Opinião

Música | Na vastidão da incompletude

30 mar 2022 23:59

Ian Hawgood consegue nas suas criações evidenciar o poder da sustentação e consequente desprendimento que tanto nos seduz

Falo-vos hoje de um músico e compositor (e brilhante técnico de masterização) que navega a infinita e hipnótica lentidão da música ambiente, exaltando as virtudes imensas de timbres fascinantes do universo da electrónica e dos seus sintetizadores analógicos.

Com particular deleite na criação de uma dita paisagem sonora, Ian Hawgood consegue nas suas criações evidenciar o poder da sustentação e consequente desprendimento que tanto nos seduz neste género musical.

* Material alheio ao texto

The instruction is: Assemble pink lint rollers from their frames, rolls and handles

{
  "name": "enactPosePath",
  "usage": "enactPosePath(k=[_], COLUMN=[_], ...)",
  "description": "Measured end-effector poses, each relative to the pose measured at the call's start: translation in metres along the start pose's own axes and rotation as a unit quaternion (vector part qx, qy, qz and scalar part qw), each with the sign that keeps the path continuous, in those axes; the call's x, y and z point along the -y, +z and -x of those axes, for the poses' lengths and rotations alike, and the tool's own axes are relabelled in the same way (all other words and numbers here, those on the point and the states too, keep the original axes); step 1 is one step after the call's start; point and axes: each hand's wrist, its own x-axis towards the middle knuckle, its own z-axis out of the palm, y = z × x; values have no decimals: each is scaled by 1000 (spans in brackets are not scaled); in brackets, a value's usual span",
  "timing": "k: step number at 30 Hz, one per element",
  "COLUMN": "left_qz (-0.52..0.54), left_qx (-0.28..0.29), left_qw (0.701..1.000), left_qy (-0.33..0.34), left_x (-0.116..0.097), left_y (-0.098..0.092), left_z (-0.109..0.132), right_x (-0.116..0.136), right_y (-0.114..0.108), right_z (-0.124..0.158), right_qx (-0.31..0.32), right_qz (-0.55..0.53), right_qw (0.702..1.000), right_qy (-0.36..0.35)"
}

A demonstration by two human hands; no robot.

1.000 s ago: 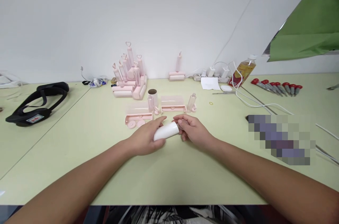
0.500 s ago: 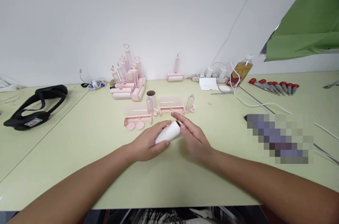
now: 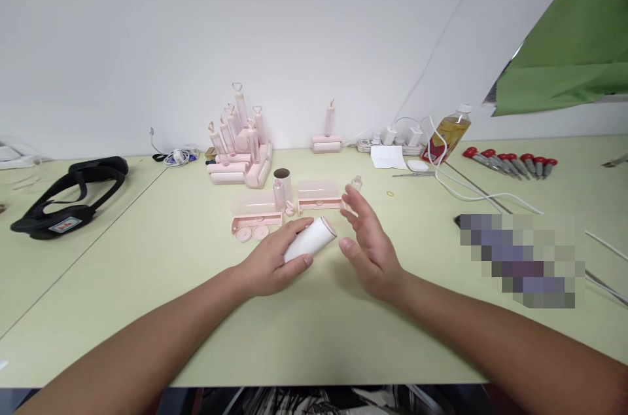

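My left hand (image 3: 275, 259) is wrapped round a white lint roller refill (image 3: 310, 239), which tilts up to the right. A pink disc fills its right end. My right hand (image 3: 371, 250) is just right of that end, fingers apart and not touching it. Beyond my hands lie two pink lint roller casings (image 3: 258, 220) (image 3: 321, 204) with clear covers. Two round pink end caps (image 3: 252, 233) lie flat before the left casing. Clear handles (image 3: 279, 196) stand beside the casings, the right one partly hidden by my right hand. A second refill (image 3: 283, 182) stands upright behind.
Several assembled pink lint rollers (image 3: 240, 156) are stacked at the back left, and one more (image 3: 327, 140) stands by the wall. To the right are a bottle (image 3: 449, 133), white cables (image 3: 471, 194) and red-handled screwdrivers (image 3: 510, 162). A black headset strap (image 3: 93, 205) lies left.
My right hand has drawn back from the refill's end and opened. A pink disc now shows in that end, where a dark hollow showed before. My left hand still holds the refill.
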Motion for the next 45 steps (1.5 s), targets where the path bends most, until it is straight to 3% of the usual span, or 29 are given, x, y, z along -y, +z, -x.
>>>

Nascido no Reino Unido, Hawgood já sonhou em diferentes latitudes, tendo residido – durante grande parte da sua vida adulta - em países e culturas tão diferentes como o Japão, Itália e Polónia. Ainda assim, parece ter escolhido um belo sítio para agora se fixar, a ele e ao seu estúdio, numa vila perto da turística cidade de Brighton (sul de Inglaterra), de seu nome Peacehaven - designação esta que tem a sua génese fortemente associada aos eventos da Primeira Guerra Mundial.

Uma curiosidade que me fascinou logo durante a pesquisa sobre o seu percurso, ainda que não sobre o seu trabalho mas sim da sua vida privada, é que durante um significativo período da sua infância sofreu de um problema auditivo que o impediu realmente de escutar, vivendo numa aparente surdez, embora não absoluta. Pelos seis anos de idade, ele e os seus pais, e reconhecendo já as consequências daquela forte incapacidade, ainda assim procuraram preservar o gosto pela música e incentivaram Hawgood a ter aulas de piano, não obstante as dificuldades inerentes à aprendizagem. Imagino que esta particular condição auditiva possa ter influenciado a percepção e estética musicais deste autor, que hoje parece entender a música num sentido verdadeiramente lato e que o leva a explorar também as gravações de campo (captações de áudio que é produzido fora do contexto de um estúdio de gravação, com recurso ao seu fiel equipamento portátil de gravação da Nagra) e a incluí-las frequentemente na produção imensa que tem vindo a editar.

Echoes from the Edges of Time é um álbum de longa-duração que Hawgood editou em Outubro de 2020, e é um belíssimo passeio que ora vos recomendo, pela vastidão da imprevisível previsibilidade do carácter minimalista da música ambiente. Deliciem-se e deixem-se levar pela riqueza tímbrica do analógico, pelas suaves transições harmónicas que nos embalam num movimento pendular. Há uma agradável subtileza no uso de pequenos detalhes sonoros.

Hawgood relata, nas suas entrevistas, que ao longo do tempo foi recuperando paulatinamente o usufruto deste seu sentido tão estimado, e que foi com surpresa que denota uma certa frescura, um alento que o motivou a continuar esta viagem de sensações; talvez aqui se tenha consciencializado de que o seu entendimento da música algo diferente do usual, pudesse ser posto ao serviço de outros criadores, nomeadamente através da arte da masterização.

Ian Hawgood colaborou já com uma imensidão de editoras, tem um vastíssimo portefólio e o seu trabalho (de forma algo condensada) pode ser visitado na página da internet Folk Reels. Vale a pena!